Low-Level Analysis Flashcards
Text Preprocessing
Break up the text:
- Sentence segmentation (sentence tokenization). Treat each sentence as a token.
- Lexical analysis (word tokenization). Treat each word as a token.
Sentence Segmentation
Treating each sentence as a token. A period, exclamation, or question mark can be used to segment sentences. Periods for abbreviations need to be handled so they aren’t necessarily treated as sentence breaks. Sentence tokenizers take these into account.
-Use case will determine if sentence segmentation is needed or if you can go straight to word tokenization
-95% of use cases can segment sentences by looking for:
1) a period, it ends a sentence
2) If the preceding token is i the hand-compiled list of abbreviations, then it doesn’t end a sentence.
3) If the next token is capitalized, then it ends a sentence.
Sentence tokenizers: Slr StandardTokenizer, Open NLP english.Tokernizer, OpenNLP SimpleTokenizer
Word Tokenization
Once sentences have been tokenized, then words can be tokenized. Contractions like “didn’t” isn’t tokenized. Punctuation can’t be included, e.g., jumping, You end up with a Bag of Words (BoW) and you can figure out word frequency.

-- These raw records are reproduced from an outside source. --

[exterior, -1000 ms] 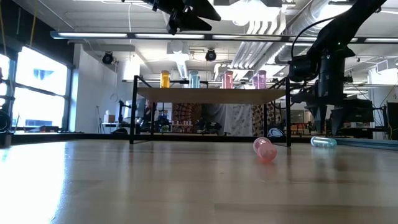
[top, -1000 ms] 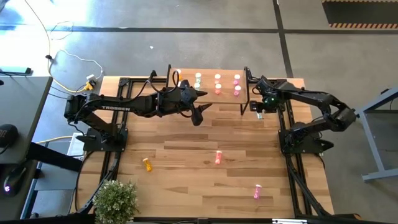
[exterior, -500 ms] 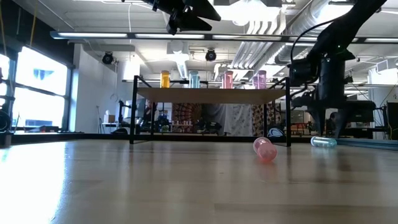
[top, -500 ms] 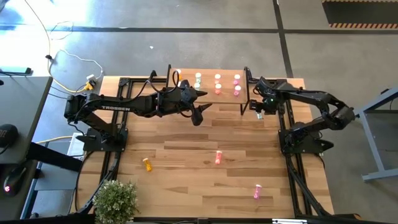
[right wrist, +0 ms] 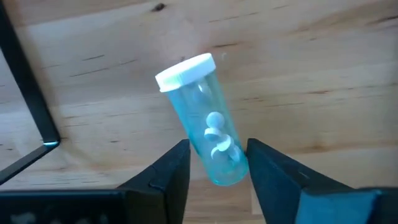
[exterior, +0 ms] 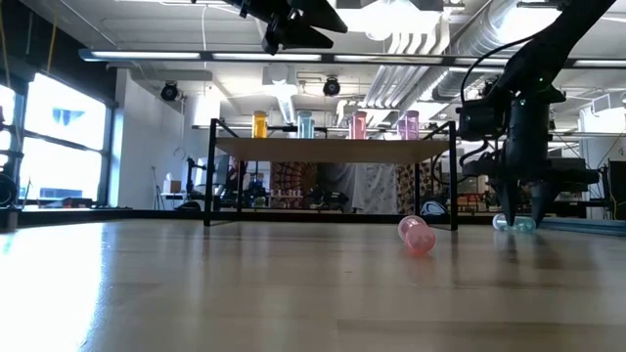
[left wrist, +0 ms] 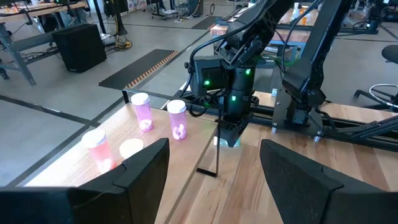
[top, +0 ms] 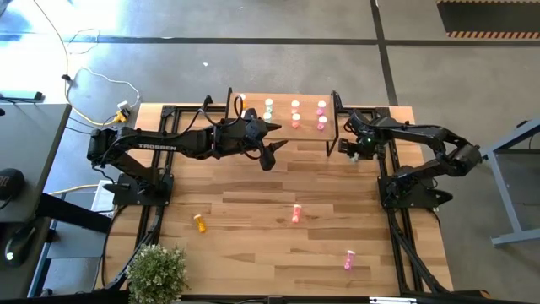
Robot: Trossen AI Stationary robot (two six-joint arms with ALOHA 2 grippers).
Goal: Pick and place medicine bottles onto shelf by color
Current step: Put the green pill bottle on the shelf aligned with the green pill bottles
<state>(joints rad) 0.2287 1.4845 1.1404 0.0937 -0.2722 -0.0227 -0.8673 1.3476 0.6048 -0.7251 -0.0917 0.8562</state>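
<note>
Beside the shelf (top: 291,100) leg, right gripper (right wrist: 214,163) jaws straddle the pale bottle (right wrist: 205,121), unclenched.

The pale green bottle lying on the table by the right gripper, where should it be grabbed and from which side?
Grip the pale green bottle across its clear body, near the bottom end, coming straight down from above. It lies on its side on the table, so the round sides face the right gripper, whose fingers already straddle that end.
</note>
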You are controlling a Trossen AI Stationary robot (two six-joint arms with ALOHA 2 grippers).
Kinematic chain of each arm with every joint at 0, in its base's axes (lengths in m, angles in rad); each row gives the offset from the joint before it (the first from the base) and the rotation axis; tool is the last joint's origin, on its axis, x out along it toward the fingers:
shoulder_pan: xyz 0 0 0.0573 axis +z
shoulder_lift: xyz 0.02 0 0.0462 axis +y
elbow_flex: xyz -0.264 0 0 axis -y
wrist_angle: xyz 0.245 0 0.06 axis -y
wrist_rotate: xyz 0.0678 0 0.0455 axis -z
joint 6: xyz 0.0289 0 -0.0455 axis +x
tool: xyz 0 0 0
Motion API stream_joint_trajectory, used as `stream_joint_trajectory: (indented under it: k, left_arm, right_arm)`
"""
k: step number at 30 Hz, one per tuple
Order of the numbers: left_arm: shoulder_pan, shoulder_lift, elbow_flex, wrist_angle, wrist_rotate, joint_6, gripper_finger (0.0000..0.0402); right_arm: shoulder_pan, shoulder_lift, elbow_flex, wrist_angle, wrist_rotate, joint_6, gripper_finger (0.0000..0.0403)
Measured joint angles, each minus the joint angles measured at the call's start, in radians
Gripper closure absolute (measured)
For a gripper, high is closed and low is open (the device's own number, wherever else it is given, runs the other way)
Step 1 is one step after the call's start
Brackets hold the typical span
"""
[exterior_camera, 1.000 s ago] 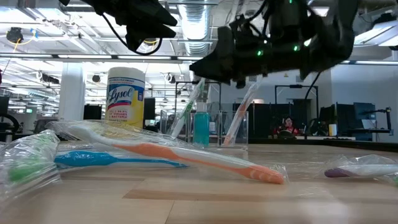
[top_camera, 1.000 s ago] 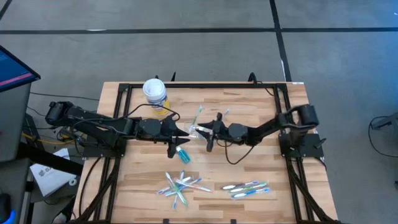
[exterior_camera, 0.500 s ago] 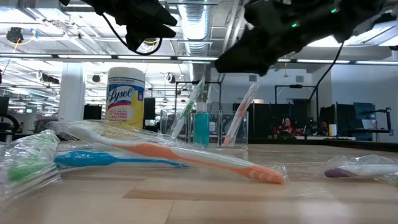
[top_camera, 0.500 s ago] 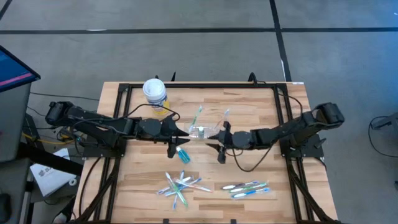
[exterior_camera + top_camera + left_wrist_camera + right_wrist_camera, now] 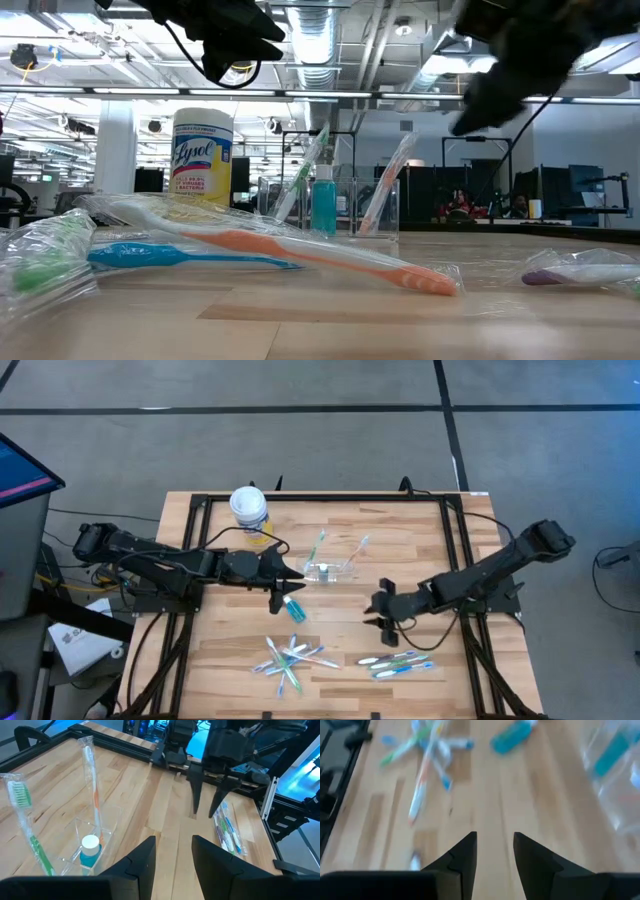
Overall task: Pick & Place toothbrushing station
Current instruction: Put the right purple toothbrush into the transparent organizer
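**Two arms poised over a scattered toothbrush station**

A clear plastic cup (image 5: 328, 571) sits at the centre of the pale, plank-grained wooden worktop (image 5: 400, 540), holding a green-bristled toothbrush (image 5: 30, 832), an orange-handled toothbrush (image 5: 93, 790) and a teal tube (image 5: 89, 851). The left gripper (image 5: 296, 577) hangs just left of the cup, its dark fingers apart and empty. The right gripper (image 5: 381, 610), fingers likewise parted around nothing, hovers at lower right of centre, above a wrapped bundle of brushes (image 5: 398, 662). A second heap of brushes (image 5: 290, 658) fans out at lower centre, and a loose teal toothpaste tube (image 5: 294, 608) lies below the left gripper. Only the low view shows crinkled film around the nearest orange brush (image 5: 300, 250); only the overhead shows bare boards along the right edge. A white, yellow-labelled tub (image 5: 248, 507) stands at upper left.
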Motion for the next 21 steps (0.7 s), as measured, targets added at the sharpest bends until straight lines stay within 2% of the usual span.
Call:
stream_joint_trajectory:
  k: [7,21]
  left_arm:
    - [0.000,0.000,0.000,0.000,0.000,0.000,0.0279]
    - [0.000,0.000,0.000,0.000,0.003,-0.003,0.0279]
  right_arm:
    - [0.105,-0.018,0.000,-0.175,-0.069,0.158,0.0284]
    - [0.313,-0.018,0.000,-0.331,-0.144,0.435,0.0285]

- Problem cutting on space for words like New Mexico, South America, etc. (state entities tokenized together, etc.)
- Examples that get interesting, small words ( xp, ma, j lo), hyphenated words (e-bay, wal-mart, t-shirts), special characters (URLs, code), capitalized words (Bush vs. Apple), apostrophes (can’t, 80’s, master’s degree, numbers (nokia 3250, unites 93, etc.), periods (I.B.M, Ph.D.)
Text Normalization
These involves cleaning or adjusting text so that it can be compared to other documents. Some examples include:
- Contractions (we expand them)
- Removal of stop words (the, and, a)
- Resolving misspellings
- Stemming, if needed (so that words like run, running, ran, etc. are not treated as words that are not associated with each other). Stemming reduces a word to its root form. Examples: Algorithmic stemmer uses a program to decide whether two words are related based on word suffixes, dictionary based stemmer relies on pre-created dictionaries of related words. Porter stemmer is an example of dictionary-based stemmer.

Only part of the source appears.